JDK-8288966 : Better handle very spiky promotion in G1
  • Type: Enhancement
  • Component: hotspot
  • Sub-Component: gc
  • Affected Version: 17,19
  • Priority: P4
  • Status: Resolved
  • Resolution: Fixed
  • Submitted: 2022-06-22
  • Updated: 2024-05-15
  • Resolved: 2022-08-22
The Version table provides details related to the release that this issue/RFE will be addressed.

Unresolved : Release in which this issue/RFE will be addressed.
Resolved: Release in which this issue/RFE has been resolved.
Fixed : Release in which this issue/RFE has been fixed. The release containing this fix may be available for download as an Early Access Release or a General Availability Release.

To download the current JDK release, click here.
JDK 20
20 b12Fixed
Related Reports
Blocks :  
Relates :  
Relates :  
Relates :  
Description
There are sometimes huge spikes in promotion, up to a few GBs; the current PLAB sizing algorithm is not meant to work well with such spiky behavior.

This leads to lots of direct allocations (some tests show ~10%) which is seems a lot of direct allocations in total (i.e. 10% of a few GBs of direct allocations is still a lot, while it does not really matter for e.g. 200MB) (random number).

Maybe decreasing the amount of direct allocations improves object copy performance in such cases; one option is to resize PLABs in such cases, or adjust the allowed direct allocations/waste.
Comments
We saw this issue in one of our production applications.

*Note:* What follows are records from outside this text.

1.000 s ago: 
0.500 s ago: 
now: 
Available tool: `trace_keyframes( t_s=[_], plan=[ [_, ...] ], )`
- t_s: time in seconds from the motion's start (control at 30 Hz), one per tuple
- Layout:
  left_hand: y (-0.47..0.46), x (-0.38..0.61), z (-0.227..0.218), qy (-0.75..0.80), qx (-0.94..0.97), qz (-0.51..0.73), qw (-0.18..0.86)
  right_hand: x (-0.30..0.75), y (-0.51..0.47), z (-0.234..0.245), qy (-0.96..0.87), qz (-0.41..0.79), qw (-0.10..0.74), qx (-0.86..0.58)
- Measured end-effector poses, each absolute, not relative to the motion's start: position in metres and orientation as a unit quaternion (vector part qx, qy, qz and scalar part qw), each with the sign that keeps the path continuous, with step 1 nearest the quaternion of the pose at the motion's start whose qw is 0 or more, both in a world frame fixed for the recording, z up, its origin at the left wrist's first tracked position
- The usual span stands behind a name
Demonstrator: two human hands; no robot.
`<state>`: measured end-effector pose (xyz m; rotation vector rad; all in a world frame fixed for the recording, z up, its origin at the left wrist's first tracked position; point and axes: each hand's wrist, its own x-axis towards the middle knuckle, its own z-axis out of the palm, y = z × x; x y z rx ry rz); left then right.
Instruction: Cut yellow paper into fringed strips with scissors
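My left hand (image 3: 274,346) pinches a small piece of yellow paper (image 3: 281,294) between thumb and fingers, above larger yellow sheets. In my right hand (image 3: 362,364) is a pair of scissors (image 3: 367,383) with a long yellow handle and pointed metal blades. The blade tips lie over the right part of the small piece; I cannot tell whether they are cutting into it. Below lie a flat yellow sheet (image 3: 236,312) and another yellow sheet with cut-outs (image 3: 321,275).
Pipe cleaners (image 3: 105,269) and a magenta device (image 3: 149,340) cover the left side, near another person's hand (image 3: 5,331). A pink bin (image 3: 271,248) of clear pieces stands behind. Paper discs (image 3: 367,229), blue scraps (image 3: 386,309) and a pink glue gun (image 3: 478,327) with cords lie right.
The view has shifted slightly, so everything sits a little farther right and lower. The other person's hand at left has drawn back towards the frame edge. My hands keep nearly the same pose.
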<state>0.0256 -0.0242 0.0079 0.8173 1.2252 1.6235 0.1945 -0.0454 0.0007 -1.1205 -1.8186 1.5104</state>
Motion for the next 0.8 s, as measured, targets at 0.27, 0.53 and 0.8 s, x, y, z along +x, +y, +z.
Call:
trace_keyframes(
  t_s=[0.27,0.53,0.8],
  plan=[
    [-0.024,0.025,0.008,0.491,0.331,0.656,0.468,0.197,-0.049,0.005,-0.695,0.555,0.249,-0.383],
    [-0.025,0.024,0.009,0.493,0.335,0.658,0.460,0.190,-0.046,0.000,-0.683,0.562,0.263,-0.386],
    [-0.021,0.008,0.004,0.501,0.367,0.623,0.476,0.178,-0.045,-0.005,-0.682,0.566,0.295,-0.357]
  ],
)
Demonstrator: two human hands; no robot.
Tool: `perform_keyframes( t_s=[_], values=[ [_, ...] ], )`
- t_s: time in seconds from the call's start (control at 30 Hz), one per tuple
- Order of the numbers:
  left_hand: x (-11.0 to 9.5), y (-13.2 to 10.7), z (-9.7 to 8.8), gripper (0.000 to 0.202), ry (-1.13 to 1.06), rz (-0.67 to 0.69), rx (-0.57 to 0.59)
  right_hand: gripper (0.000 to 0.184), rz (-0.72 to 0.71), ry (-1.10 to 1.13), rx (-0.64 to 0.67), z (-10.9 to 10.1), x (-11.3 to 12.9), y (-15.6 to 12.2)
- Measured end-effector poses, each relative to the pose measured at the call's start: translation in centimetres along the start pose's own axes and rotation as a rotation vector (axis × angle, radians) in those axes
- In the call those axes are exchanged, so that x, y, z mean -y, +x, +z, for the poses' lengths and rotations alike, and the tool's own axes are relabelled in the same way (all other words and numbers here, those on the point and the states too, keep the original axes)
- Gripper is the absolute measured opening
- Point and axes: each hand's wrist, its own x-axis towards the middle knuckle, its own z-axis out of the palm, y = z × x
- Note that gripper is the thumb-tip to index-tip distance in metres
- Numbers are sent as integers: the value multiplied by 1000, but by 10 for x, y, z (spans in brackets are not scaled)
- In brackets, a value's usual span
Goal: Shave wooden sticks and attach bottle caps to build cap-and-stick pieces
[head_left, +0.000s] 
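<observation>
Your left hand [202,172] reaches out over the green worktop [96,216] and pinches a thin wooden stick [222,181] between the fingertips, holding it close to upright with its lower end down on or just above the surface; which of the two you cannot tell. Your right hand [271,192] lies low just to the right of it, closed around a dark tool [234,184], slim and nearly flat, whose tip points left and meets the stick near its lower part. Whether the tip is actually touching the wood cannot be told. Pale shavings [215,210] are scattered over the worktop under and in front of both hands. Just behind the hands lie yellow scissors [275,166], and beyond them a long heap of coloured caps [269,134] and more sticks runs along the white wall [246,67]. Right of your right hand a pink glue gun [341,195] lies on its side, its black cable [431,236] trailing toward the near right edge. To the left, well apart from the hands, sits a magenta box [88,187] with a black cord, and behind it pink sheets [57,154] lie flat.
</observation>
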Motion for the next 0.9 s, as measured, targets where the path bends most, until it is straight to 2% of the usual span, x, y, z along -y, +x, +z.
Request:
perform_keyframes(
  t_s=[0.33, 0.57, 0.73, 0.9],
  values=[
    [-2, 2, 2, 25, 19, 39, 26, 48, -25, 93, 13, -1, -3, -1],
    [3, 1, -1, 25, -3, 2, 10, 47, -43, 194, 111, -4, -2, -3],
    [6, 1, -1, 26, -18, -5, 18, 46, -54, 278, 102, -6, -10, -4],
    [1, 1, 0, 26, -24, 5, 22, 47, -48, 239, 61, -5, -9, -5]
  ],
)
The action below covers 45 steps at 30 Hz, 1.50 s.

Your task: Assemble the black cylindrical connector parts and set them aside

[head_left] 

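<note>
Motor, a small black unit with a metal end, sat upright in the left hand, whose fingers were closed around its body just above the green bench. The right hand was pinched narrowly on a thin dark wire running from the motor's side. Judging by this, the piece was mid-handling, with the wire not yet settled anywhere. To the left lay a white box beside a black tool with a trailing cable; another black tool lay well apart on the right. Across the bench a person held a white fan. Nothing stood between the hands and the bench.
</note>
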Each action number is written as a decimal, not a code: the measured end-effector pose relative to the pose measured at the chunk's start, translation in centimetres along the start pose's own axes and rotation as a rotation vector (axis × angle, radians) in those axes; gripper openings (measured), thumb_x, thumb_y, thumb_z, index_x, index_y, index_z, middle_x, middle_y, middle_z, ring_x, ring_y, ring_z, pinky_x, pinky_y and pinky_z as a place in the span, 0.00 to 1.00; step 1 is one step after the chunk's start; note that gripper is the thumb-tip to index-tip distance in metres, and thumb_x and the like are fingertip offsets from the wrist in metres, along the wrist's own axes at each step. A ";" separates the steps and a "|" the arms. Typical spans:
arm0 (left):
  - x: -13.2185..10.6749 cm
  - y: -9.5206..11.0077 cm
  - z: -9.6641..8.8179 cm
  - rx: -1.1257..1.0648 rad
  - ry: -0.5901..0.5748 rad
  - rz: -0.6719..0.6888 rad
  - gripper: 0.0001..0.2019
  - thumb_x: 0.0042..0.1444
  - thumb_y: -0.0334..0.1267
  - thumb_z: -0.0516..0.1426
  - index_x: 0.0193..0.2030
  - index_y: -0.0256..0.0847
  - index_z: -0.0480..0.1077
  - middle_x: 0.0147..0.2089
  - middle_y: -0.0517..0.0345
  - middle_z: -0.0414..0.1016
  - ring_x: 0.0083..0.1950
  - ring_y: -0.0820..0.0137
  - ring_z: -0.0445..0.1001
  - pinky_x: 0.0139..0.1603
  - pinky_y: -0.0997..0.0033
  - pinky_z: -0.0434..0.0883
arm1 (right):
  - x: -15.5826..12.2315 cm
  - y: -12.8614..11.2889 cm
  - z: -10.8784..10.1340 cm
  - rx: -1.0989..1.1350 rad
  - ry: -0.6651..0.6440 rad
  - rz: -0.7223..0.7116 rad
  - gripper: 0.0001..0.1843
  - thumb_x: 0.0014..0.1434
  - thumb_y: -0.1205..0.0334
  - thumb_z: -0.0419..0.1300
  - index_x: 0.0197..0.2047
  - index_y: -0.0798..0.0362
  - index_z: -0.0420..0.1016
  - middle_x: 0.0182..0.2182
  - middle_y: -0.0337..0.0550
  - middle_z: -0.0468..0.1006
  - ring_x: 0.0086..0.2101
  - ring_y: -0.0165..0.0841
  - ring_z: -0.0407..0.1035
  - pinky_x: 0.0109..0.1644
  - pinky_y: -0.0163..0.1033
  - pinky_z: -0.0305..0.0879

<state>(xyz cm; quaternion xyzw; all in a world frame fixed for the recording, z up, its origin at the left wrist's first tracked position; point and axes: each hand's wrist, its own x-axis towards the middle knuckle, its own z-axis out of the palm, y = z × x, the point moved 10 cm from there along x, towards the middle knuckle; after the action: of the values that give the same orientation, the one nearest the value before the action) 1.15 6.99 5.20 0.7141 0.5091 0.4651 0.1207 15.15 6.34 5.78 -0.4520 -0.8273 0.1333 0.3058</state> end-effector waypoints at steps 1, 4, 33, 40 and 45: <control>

A series of young collections with 0 promotion to old, each time reducing the old PLAB size, then a mixed collection with 2GB of promotion to old has to suffer with a tiny old PLAB size. It showed huge contention on the freelist lock, I assume because tiny PLAB size means all workers are thundering to allocate their next PLAB (or direct allocation) so they all contend when the region fills up. I have tested a simple reproducer which shows the same issue against tip and it is mitigated, so I believe your change fixes it, but I haven't yet tested it on the real application which is running 17. If you're interested in the logs from the production issue, or the reproducer, let me know. Thanks!
15-05-2024

Changeset: 7b5f9edb Author: Thomas Schatzl <tschatzl@openjdk.org> Date: 2022-08-22 09:07:34 +0000 URL: https://git.openjdk.org/jdk/commit/7b5f9edb59ef763acca80724ca37f3624d720d06
22-08-2022

A pull request was submitted for review. URL: https://git.openjdk.org/jdk/pull/9726 Date: 2022-08-03 12:46:45 +0000
03-08-2022

The attached graph shows pause time spikes in SPECjbb2015 during hbIR finding (at the beginning) or report generation (at the end) only on (our) aarch64 machines before/after suggested changes. The reason for this problem seems to be very high contention on the atomic that is used to do direct/PLAB allocation into regions with an untrained or mistrained old gen PLAB prediction (SPECjbb2015 seems to promote a few GB now and then, followed by promoting nothing for a few GCs, doing like 500k+ PLAB and direct allocations at that point). Adding some "PLAB boosting" fixes the issue, although care must be taken to not be too aggressive (like current Shenandoah code which seems to just try to double the PLAB every refill) as this can cause a lot of wasted space and hence increased GC activity.
03-08-2022